Well, Ma …here I am taking my first trip in a Pullman. And every time I take one of my lazy six-foot stretches I sure am glad I’m riding my Pullman. Riding most ways is just riding. But riding by Pullman is living! And the service, Ma—just look at all I get on a Pullman …
Take the porter…He calls me “sir” and treats me like a king. (I bet he thinks I’m much older than 19.) He takes my bags and shows me my berth. He makes my bed . He shines my shoes. He brushes my clothes. He brings extra blankets, extra pillows, even a drink of water at the press of a button! (Gosh!)

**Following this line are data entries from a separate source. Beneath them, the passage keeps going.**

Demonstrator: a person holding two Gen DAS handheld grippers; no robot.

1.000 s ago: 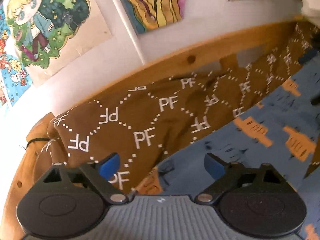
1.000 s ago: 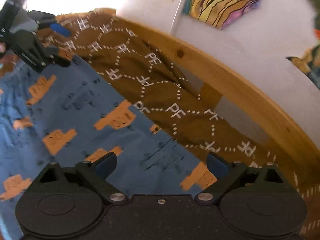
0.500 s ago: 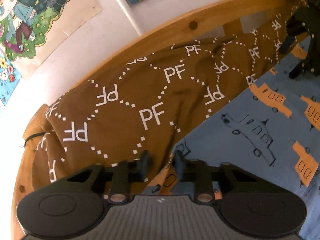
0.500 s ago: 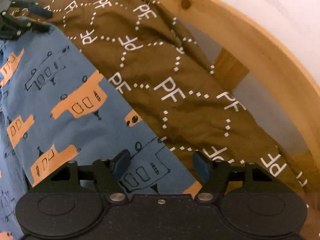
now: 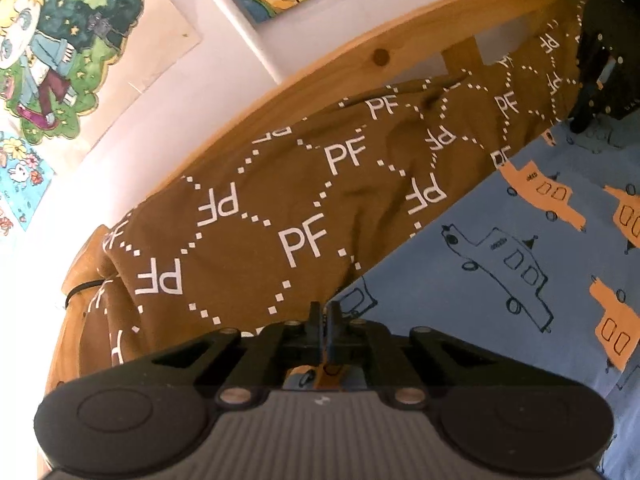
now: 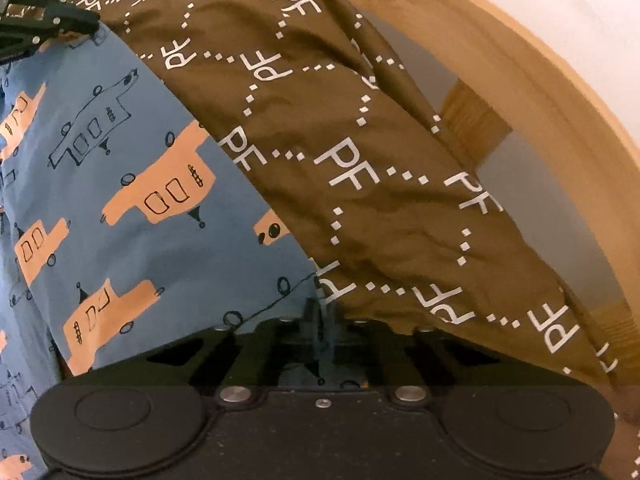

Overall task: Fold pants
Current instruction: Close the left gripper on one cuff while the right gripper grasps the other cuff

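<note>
Left wrist view, tool: my left gripper point(image 5: 323, 320) has its jaws drawn together, pinching the far edge of the blue pants point(image 5: 520, 248) where that edge meets the brown blanket point(image 5: 280, 216).
Left wrist view, pants: they lie flat on the bed, with the blanket bunched between them and the wooden bed rail point(image 5: 360, 64).
Left wrist view, risk: the bite looks thin, only a sliver of cloth between the pads. I judge it could slip out on the lift, or take blanket with it.
Right wrist view, tool: my right gripper point(image 6: 320, 312) is likewise closed on the same pants point(image 6: 132, 184) edge, just beside the blanket point(image 6: 360, 152).
Right wrist view, risk: the pinch sits right on the boundary, and whether blanket cloth is caught I cannot tell. If so, the fold would drag the bedding.
Right wrist view, further risk: uneven lifting between my two hands would skew the fold line, and the bed rail point(image 6: 520, 60) stands near.
</note>
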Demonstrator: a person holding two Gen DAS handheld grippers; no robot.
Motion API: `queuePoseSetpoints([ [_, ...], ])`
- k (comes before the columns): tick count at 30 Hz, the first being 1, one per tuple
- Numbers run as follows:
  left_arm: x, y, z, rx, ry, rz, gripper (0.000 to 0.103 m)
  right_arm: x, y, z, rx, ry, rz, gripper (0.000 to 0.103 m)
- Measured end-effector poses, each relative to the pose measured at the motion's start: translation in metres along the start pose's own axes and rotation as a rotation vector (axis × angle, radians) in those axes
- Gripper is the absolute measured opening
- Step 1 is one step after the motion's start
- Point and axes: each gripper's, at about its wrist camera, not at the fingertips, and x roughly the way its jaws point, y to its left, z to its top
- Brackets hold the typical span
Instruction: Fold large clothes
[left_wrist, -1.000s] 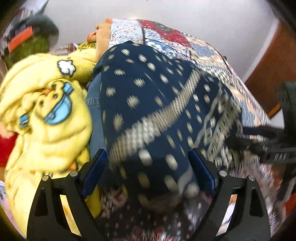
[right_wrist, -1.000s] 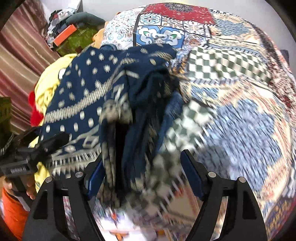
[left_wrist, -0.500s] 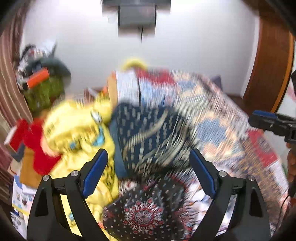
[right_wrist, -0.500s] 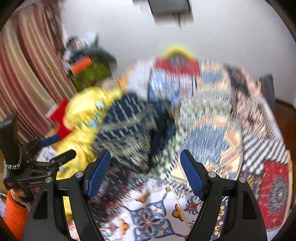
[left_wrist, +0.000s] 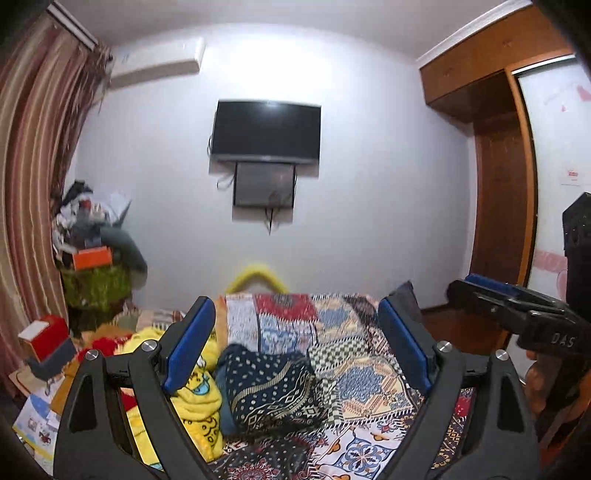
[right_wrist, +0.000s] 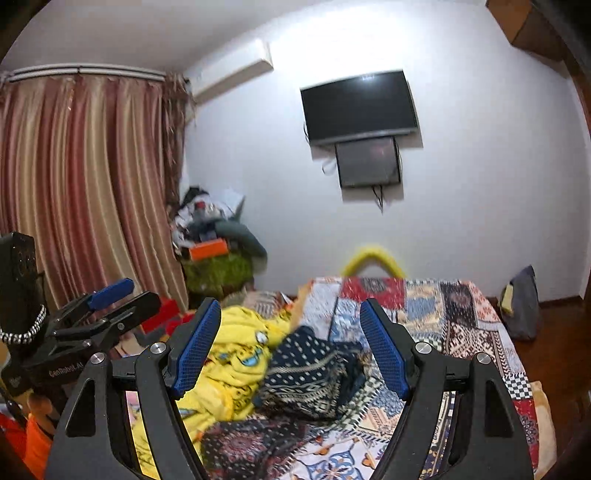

And the bed, Ma! With two pillows, fresh, snuggly sheets, and a nice soft comfortable mattress, like the kind we have at home. All mine Ma! Plenty of room to stretch and turn. Class, Ma? Listen! Two bed lamps, coat hangers, a little hammock to put my clothes in. Even a private air cooler in every berth! (What won’t they think of next!)
I saw a big league pitcher in the lounge! He gave me a big smile, and we talked inside baseball to bedtime. The lounge car, you know, is just like a private club that everyone with a Pullman ticket can use. It’s a friendly place, with big, lazy chairs, free magazines to read, and a porter ready to jump the minute you clap your hands!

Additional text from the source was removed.